Charlie Warzel, BuzzFeed
[BuzzFeed’s dumpster fire-heavy election night programming] is counterprogramming to the networks, the imagery that the networks put out is super patriotic. Shooting stars, waving flags, bombastic soul-stirring music. Just a very “so proud to be American” feel. And it’s not that we don’t feel that way, but we wanted to convey that this hasn’t been fun.
We’re all being held together by duct tape.
With the election days away and despite its clear fall from favor at the cool kids’ table of political media, “dumpster fire” trudges on. It’s recently made appearances on Fox News and on Meghan McCain’s Twitter feed, in addition to its place of prominence in BuzzFeed’s election night coverage. But is it so closely associated with this specific moment in history that it can’t survive after Nov. 8?
Tommy Vietor, former National Security Spokesman for the Obama administration
I think it can survive. I think the collective memory, especially in politics, is about 5 days. So, sure. We love retreads in politics. Look at Tucker Carlson getting a Fox News show.
Dodai Stewart, Fusion
Like “FUBAR” “crazy town” “the shit is bananas” “epic fail” “hot mess” and “insane in the membrane” it will surely fall out of favor, and the kids of our eco-conscious recyclable renewable tomorrow may not even know what a dumpster is. So where do we go from here? No clue! I like how four pins used to do “bricked a fit” for “wore bad fashion,” but that’s not quite a dumpster fire replacement. Maybe it will be something horrifying and catchy like “necrotizing fasciitis”? Only the teens know, probably.

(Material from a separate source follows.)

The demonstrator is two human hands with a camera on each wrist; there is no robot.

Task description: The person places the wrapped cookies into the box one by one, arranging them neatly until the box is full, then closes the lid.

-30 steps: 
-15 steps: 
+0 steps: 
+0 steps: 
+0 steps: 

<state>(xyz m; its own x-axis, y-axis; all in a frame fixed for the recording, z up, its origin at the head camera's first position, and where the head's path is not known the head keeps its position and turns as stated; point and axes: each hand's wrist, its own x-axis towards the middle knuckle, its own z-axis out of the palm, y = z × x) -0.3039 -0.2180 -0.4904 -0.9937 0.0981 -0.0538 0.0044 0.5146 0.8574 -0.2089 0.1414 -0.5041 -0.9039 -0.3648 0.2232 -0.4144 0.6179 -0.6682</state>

Jonathan Chait, New York Magazine
I have to think it’s going to go away like every internet meme does. Nobody says “fail” anymore. Nobody says “full of win anymore”
It’s hard to imagine a political situation that could ever be as much of a garbage fire.
David Folkenflick, NPR
Sadly, I feel that with dumpster fires, ultimately the embers will dull. It will exist, and there will be people out there trying to rekindle it. And we’ll move onto the next fresh thing that very quickly becomes a meme and then quickly becomes a cliché.
Suddenly one day you’ll see overflowing blenders everywhere, and we’ll wonder, where did this come from? Why is everybody posting this? I guess this is the thing now.